▸ PROBLEM REQUIREMENTS
Write every record out again exactly as given.

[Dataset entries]
________

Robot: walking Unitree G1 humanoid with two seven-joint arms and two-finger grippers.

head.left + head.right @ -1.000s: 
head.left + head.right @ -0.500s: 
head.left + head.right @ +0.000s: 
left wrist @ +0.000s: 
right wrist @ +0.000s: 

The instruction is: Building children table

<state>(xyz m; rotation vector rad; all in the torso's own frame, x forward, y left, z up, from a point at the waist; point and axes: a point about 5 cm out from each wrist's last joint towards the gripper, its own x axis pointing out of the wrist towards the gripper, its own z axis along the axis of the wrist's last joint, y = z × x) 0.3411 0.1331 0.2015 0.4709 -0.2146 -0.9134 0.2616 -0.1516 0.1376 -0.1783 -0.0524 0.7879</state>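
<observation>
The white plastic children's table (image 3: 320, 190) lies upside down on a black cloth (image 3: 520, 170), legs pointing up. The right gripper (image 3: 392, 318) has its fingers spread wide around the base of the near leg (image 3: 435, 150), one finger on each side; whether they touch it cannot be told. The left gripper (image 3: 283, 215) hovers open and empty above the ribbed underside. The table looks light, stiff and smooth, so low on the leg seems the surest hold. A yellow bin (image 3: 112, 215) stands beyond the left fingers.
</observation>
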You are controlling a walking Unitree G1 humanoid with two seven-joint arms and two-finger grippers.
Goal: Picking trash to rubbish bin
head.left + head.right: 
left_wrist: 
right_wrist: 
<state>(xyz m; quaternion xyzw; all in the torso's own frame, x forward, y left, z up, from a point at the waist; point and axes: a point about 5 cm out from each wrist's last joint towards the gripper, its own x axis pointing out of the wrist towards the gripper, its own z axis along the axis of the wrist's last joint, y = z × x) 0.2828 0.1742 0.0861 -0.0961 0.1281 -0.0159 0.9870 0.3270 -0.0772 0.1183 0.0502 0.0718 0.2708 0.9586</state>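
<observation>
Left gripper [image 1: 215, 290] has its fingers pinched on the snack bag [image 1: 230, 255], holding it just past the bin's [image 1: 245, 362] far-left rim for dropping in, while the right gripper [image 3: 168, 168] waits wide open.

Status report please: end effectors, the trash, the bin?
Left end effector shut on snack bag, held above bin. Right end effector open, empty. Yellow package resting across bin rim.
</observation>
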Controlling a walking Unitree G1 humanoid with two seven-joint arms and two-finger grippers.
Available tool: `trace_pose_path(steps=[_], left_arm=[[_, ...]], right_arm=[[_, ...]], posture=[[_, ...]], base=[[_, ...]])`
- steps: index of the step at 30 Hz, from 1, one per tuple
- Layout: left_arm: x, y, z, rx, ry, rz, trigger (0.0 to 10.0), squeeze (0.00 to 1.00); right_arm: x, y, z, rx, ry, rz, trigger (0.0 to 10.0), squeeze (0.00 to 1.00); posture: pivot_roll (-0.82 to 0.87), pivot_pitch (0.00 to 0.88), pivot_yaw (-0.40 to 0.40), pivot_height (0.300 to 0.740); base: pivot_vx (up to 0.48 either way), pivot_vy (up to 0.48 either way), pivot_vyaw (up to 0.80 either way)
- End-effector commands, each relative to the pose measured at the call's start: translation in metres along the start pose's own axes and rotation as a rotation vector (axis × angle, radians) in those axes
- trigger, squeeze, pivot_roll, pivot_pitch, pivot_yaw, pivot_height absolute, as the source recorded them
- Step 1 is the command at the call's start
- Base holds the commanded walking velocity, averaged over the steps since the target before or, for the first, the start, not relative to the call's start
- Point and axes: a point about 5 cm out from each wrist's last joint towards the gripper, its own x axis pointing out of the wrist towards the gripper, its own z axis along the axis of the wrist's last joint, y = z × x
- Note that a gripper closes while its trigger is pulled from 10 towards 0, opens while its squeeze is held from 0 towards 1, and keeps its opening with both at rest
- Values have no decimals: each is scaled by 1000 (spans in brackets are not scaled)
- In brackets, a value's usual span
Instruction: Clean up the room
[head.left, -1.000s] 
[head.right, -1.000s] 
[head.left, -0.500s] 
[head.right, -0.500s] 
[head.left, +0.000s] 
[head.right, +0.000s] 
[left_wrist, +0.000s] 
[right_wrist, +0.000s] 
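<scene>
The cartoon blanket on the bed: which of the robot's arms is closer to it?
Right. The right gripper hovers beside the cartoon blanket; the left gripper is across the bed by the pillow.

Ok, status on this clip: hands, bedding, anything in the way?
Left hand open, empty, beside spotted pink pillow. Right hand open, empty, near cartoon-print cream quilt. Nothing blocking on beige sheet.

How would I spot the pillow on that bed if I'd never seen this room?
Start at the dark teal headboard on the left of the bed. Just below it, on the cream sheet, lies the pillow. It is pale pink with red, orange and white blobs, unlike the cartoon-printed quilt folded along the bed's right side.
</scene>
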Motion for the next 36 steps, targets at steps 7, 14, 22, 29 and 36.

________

▸ YOUR SOLUTION
Robot: walking Unitree G1 humanoid with two seven-joint arms and two-finger grippers.

head.left + head.right @ -1.000s: 
head.left + head.right @ -0.500s: 
head.left + head.right @ +0.000s: 
left wrist @ +0.000s: 
right wrist @ +0.000s: 

The instruction is: Building children table

<state>(xyz m; rotation vector rad; all in the torso's own frame, x forward, y left, z up, from a point at the waist; point and axes: a point about 5 cm out from each wrist's last joint towards the gripper, its own x axis pointing out of the wrist towards the gripper, its own z axis along the axis of the wrist's last joint, y = z × x) 0.3411 0.1331 0.2015 0.4709 -0.2146 -0.9134 0.2616 -0.1516 0.1376 -0.1783 -0.0524 0.7879</state>
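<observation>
The white plastic children's table (image 3: 320, 190) lies upside down on a black cloth (image 3: 520, 170), legs pointing up. The right gripper (image 3: 392, 318) has its fingers spread wide around the base of the near leg (image 3: 435, 150), one finger on each side; whether they touch it cannot be told. The left gripper (image 3: 283, 215) hovers open and empty above the ribbed underside. The table looks light, stiff and smooth, so low on the leg seems the surest hold. A yellow bin (image 3: 112, 215) stands beyond the left fingers.
</observation>
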You are controlling a walking Unitree G1 humanoid with two seven-joint arms and two-finger grippers.
Goal: Picking trash to rubbish bin
head.left + head.right: 
left_wrist: 
right_wrist: 
<state>(xyz m; quaternion xyzw; all in the torso's own frame, x forward, y left, z up, from a point at the waist; point and axes: a point about 5 cm out from each wrist's last joint towards the gripper, its own x axis pointing out of the wrist towards the gripper, its own z axis along the axis of the wrist's last joint, y = z × x) 0.2828 0.1742 0.0861 -0.0961 0.1281 -0.0159 0.9870 0.3270 -0.0772 0.1183 0.0502 0.0718 0.2708 0.9586</state>
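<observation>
Left gripper [image 1: 215, 290] has its fingers pinched on the snack bag [image 1: 230, 255], holding it just past the bin's [image 1: 245, 362] far-left rim for dropping in, while the right gripper [image 3: 168, 168] waits wide open.

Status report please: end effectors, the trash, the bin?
Left end effector shut on snack bag, held above bin. Right end effector open, empty. Yellow package resting across bin rim.
</observation>
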Controlling a walking Unitree G1 humanoid with two seven-joint arms and two-finger grippers.
Available tool: `trace_pose_path(steps=[_], left_arm=[[_, ...]], right_arm=[[_, ...]], posture=[[_, ...]], base=[[_, ...]])`
- steps: index of the step at 30 Hz, from 1, one per tuple
- Layout: left_arm: x, y, z, rx, ry, rz, trigger (0.0 to 10.0), squeeze (0.00 to 1.00); right_arm: x, y, z, rx, ry, rz, trigger (0.0 to 10.0), squeeze (0.00 to 1.00); posture: pivot_roll (-0.82 to 0.87), pivot_pitch (0.00 to 0.88), pivot_yaw (-0.40 to 0.40), pivot_height (0.300 to 0.740); base: pivot_vx (up to 0.48 either way), pivot_vy (up to 0.48 either way), pivot_vyaw (up to 0.80 either way)
- End-effector commands, each relative to the pose measured at the call's start: translation in metres along the start pose's own axes and rotation as a rotation vector (axis × angle, radians) in those axes
- trigger, squeeze, pivot_roll, pivot_pitch, pivot_yaw, pivot_height absolute, as the source recorded them
- Step 1 is the command at the call's start
- Base holds the commanded walking velocity, averaged over the steps since the target before or, for the first, the start, not relative to the call's start
- Point and axes: a point about 5 cm out from each wrist's last joint towards the gripper, its own x axis pointing out of the wrist towards the gripper, its own z axis along the axis of the wrist's last joint, y = z × x
- Note that a gripper closes while its trigger is pulled from 10 towards 0, opens while its squeeze is held from 0 towards 1, and keeps its opening with both at rest
- Values have no decimals: each is scaled by 1000 (spans in brackets are not scaled)
- In brackets, a value's usual span
Instruction: Clean up the room
[head.left, -1.000s] 
[head.right, -1.000s] 
[head.left, -0.500s] 
[head.right, -0.500s] 
[head.left, +0.000s] 
[head.right, +0.000s] 
[left_wrist, +0.000s] 
[right_wrist, +0.000s] 
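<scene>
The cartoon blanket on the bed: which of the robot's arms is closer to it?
Right. The right gripper hovers beside the cartoon blanket; the left gripper is across the bed by the pillow.

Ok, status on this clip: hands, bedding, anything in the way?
Left hand open, empty, beside spotted pink pillow. Right hand open, empty, near cartoon-print cream quilt. Nothing blocking on beige sheet.

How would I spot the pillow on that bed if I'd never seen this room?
Start at the dark teal headboard on the left of the bed. Just below it, on the cream sheet, lies the pillow. It is pale pink with red, orange and white blobs, unlike the cartoon-printed quilt folded along the bed's right side.
</scene>
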Motion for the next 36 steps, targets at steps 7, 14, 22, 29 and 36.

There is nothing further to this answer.